Deeper decline is expected in AUD/USD as long as 0.7583 minor resistance holds. Sustained break of 0.7500 key support level will indicate medium term reversal and target next support at 0.7328. Nonetheless, break of 0.7583 will suggest short term bottoming. In that case, stronger rebound would be seen back to 0.7642 support turned resistance.
In the bigger picture, medium term rebound from 0.6826 is seen as a corrective move. Decisive break of 0.7500 key support will suggest that such correction is completed. In that case, deeper decline would be seen back to retest 0.6826 low. In case of another rise, we'd expect strong resistance from 38.2% retracement of 1.1079 to 0.6826 at 0.8451 to limit upside to bring long term down trend resumption eventually.
USD/CAD Daily Outlook
Daily Pivots: (S1) 1.2808; (P) 1.2860; (R1) 1.2902; More....

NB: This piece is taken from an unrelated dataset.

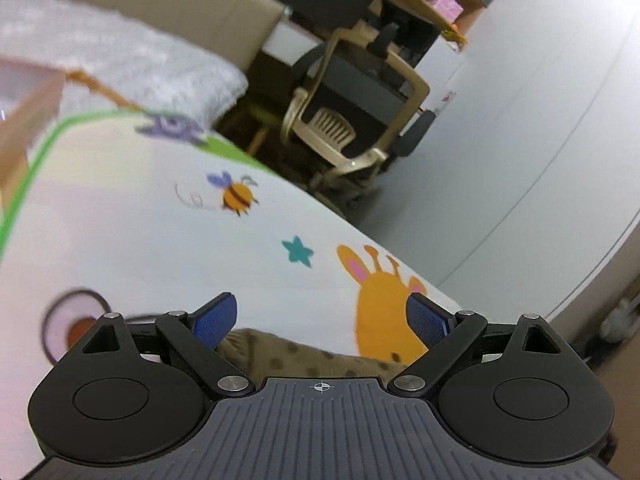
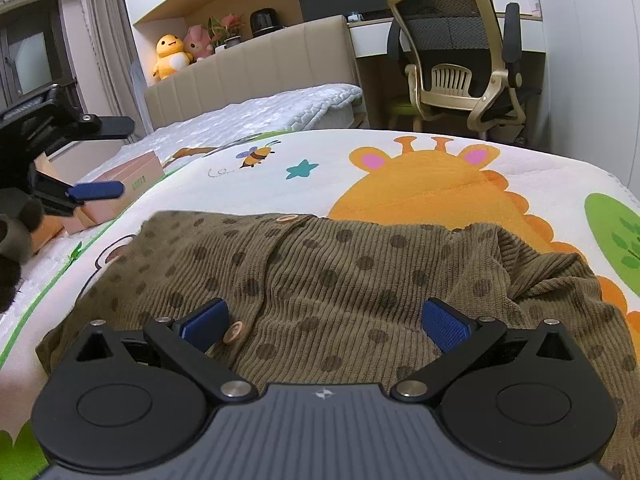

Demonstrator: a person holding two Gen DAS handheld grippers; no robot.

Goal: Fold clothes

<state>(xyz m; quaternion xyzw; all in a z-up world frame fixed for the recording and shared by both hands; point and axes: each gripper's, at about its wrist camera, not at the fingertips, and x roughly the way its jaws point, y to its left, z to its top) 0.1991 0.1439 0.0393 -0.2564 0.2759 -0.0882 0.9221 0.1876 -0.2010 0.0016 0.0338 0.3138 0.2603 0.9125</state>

Despite edging higher to 1.2913, USD/CAD quickly retreated with 4 hour MACD staying below signal line. Intraday bias is turned neutral again for consolidations. For now, further rally is expected as long as 1.2748 minor support holds. Above 1.2913 will extend the rise from 1.2526 to retest 1.3124 high. However, break of 1.2748 will turn focus back to 1.2526 instead.
In the bigger picture, current development suggests that rebound from 1.2061 has not completed yet. Focus is back on 38.2% retracement of 1.4689 to 1.2061 at 1.3065. Sustained trading above there will confirm medium term bullish reversal. That is, down trend from 1.4689 has completed at 1.2061 already. In that case, next target will be 61.8% retracement at 1.3685.
USD/JPY Daily Outlook
Daily Pivots: (S1) 109.43; (P) 109.65; (R1) 110.09; More...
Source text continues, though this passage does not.